I have walked through transitions from the life I was living to stepping onto the new path of my heart’s desire several times. The journey was always hard. The period of not knowing was always hard to bear. Admitting my lack of clarity, while still voicing my longing, was always a challenge because it felt so vulnerable. But when I was being listened to by a wise spiritual director, or a clearness committee, or a supportive men’s group, with no agendas on their part except to help me find my clarity, the result was a new vision of the unfolding path before me.

Last summer I almost gave up the life I love, guiding our School for Contemplative Living, because I thought I was supposed to move out of state and begin pastoring a small country church. The move would have brought us closer to our family, and allowed us to spend much more time with our son and grandson. But it turned out that the church would have also been soul-killing. Thanks be to God, the out-of-state church learned about my habit of welcoming all people before I moved there, and decided to reject my appointment without even meeting me.
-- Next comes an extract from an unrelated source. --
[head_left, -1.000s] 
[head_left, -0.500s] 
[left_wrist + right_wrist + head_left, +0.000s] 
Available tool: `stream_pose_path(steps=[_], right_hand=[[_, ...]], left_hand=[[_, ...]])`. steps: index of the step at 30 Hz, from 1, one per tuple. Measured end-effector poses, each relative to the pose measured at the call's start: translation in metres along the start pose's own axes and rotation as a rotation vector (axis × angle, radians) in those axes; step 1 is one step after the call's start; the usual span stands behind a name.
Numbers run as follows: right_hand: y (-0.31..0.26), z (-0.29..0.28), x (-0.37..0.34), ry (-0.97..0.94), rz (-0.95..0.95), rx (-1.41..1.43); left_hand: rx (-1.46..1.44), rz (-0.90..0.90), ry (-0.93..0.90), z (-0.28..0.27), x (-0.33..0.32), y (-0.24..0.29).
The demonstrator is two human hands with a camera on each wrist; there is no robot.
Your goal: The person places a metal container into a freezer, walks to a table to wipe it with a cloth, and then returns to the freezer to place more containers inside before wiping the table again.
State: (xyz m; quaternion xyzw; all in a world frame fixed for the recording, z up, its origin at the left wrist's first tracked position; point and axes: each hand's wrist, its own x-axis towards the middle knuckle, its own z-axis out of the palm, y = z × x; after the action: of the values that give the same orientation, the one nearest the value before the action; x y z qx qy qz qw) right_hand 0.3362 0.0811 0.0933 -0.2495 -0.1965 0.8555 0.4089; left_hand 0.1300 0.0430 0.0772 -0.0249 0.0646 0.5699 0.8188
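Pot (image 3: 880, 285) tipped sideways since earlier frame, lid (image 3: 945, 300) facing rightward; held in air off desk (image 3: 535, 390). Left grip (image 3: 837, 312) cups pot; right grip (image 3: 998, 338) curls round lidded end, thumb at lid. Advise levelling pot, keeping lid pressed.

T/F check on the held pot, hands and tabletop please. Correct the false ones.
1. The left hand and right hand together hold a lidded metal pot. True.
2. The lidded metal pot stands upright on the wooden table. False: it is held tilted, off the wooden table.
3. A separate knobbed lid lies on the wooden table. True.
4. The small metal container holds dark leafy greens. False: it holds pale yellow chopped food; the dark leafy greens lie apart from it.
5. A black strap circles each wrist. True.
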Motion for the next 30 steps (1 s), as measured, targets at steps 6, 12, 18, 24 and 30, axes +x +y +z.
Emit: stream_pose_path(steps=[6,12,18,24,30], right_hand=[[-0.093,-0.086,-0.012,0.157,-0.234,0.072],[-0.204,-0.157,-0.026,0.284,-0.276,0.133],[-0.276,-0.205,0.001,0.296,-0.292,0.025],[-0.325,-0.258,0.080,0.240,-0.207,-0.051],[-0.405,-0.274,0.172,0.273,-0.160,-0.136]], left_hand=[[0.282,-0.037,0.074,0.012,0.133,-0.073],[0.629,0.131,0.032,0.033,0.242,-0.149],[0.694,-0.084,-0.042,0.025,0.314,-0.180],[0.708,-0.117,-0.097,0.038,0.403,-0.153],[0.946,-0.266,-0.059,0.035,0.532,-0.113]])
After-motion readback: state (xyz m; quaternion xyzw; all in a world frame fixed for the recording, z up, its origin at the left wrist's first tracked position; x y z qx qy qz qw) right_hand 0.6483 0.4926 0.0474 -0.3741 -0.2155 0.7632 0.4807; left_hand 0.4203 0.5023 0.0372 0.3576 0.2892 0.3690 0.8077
At the time, I sure didn’t think their rejection was a gift. Soon I learned differently. After the smoke cleared, I had given up the service of a beloved church community in New Orleans, and that was a source of grief. But I did not end up in a church where people are only welcome if they are white and straight. That would have been impossible to bear. So I lost the chance to serve a prejudiced church, and I lost the chance to serve my beloved church in New Orleans. But I gained the chance to focus on one main thing: creating contemplative communities.

We were hosting a contemplative retreat at our home Saturday, and in the middle of it all the clarity hit me again: I am right where I am supposed to be, and I am so blessed to be living the life I love. I can truly say, “Yes, I am answering my heart’s deepest longing.”

I tell this story because I want you to know, without a doubt, it is possible to live the life you love, to follow your heart’s deepest longing. My thing is gathering people into a community who practice the presence of God, who seek direct experience of the sacred in each other’s good company. But that is my thing.

My question for you is: “What is your thing, your heart’s deepest longing beneath all the other wants?”

Exercise: Stop what you are doing. Take several deep, cleansing breaths. Ask yourself: “What do I want for my life?” Listen for the initial responses. You can even jot them down. Keep asking yourself, “What is beneath that? What is my heart’s deepest longing?” When you finally hear the response at the bottom of your soul, write it down. Keep it simple. Say it in one sentence: “I want….”

Then begin to meditate on the phrase that comes to you. Do not try to figure it out. Do not get caught in the mind’s resistances, the many reasons why that life is impossible. Do not waste time wondering what people will think. Do not try to figure out how that life can work practically. The soul is not practical. The soul simply wants what it wants. Life will dance with the soul to find a way.

How can this be true? The Creator made you with a unique being, an essence, a way that is yours’ alone. The mistake we make is asking what God wants for our lives, as though that is something completely different from what I most deeply want. The challenge is to awaken to our heart’s deepest longing, and to realize that is what God wants.

Don’t sabotage your life by settling for a surface level want as your true life. No, your heart’s deepest desire is not to drive a Mercedes. And don’t sabotage your life by believing the lie that your heart’s deepest longing is impossible, so you might as well forget this silliness.

If the answer at the bottom does not arrive immediately, which it rarely does, do not sabotage your life by giving up. Just keep exercising with the questions: “What do I want?” and “What’s beneath that?” I tell you, your soul knows what it wants most deeply, and when you are able to really listen without judgment, your soul is hoping to whisper your own deep longing in your ear. As Rumi says:

Submit to a daily practice.  Your loyalty to that  is a ring on the door.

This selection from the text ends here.